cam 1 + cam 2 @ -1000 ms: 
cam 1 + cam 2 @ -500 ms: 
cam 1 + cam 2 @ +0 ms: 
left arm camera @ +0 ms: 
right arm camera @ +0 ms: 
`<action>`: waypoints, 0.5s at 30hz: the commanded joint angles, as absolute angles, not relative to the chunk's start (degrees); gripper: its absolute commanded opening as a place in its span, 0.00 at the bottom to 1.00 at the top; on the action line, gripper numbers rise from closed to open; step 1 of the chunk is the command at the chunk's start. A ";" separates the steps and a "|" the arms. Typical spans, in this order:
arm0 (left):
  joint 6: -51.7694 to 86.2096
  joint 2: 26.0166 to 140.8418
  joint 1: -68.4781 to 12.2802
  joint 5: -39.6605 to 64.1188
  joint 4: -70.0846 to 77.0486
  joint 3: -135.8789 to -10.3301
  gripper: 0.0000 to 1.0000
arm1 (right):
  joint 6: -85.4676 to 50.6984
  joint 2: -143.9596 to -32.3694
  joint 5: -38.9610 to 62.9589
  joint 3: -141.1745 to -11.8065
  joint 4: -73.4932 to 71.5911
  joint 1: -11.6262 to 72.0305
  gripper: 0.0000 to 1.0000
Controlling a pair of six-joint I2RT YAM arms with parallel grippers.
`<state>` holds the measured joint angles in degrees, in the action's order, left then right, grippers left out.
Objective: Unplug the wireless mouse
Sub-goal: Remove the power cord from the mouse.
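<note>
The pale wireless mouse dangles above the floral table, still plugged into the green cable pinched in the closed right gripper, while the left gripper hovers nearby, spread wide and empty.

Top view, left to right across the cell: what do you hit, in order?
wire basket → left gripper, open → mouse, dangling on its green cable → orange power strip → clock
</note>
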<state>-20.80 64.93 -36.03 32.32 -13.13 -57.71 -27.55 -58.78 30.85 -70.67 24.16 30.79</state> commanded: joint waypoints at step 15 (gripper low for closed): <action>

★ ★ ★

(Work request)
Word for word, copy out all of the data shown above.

(Result)
cam 1 + cam 2 @ -1000 ms: 
cam 1 + cam 2 @ -500 ms: 
cam 1 + cam 2 @ +0 ms: 
left arm camera @ +0 ms: 
right arm camera @ +0 ms: 
`<action>`: waypoints, 0.5s at 30hz: the commanded joint angles, as absolute angles, not relative to the chunk's start (degrees); gripper: its absolute commanded opening as a place in its span, 0.00 at the bottom to 1.00 at the top; on the action line, gripper numbers rise from closed to open; step 1 of the chunk is the command at the chunk's start. A ";" separates the steps and a "|" the arms. Typical spans, in this order:
arm0 (left):
  joint 6: -51.7694 to 86.2096
  joint 2: 26.0166 to 140.8418
  joint 1: -68.4781 to 12.2802
  joint 5: -39.6605 to 64.1188
  joint 4: -70.0846 to 77.0486
  joint 3: -135.8789 to -10.3301
  gripper: 0.0000 to 1.0000
arm1 (right):
  joint 6: -85.4676 to 50.6984
  joint 2: -143.9596 to -32.3694
  joint 5: -38.9610 to 62.9589
  joint 3: -141.1745 to -11.8065
  joint 4: -73.4932 to 71.5911
  joint 1: -11.6262 to 72.0305
  gripper: 0.0000 to 1.0000
Controlling a pair of six-joint I2RT YAM arms with parallel grippers.
`<state>` holds the measured joint angles in degrees, in the action's order, left then right, grippers left out.
Objective: Unplug the wireless mouse
Sub-goal: Remove the power cord from the mouse.
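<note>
The pale wireless mouse dangles above the floral table, still plugged into the green cable pinched in the closed right gripper, while the left gripper hovers nearby, spread wide and empty.

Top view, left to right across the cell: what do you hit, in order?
wire basket → left gripper, open → mouse, dangling on its green cable → orange power strip → clock
</note>
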<state>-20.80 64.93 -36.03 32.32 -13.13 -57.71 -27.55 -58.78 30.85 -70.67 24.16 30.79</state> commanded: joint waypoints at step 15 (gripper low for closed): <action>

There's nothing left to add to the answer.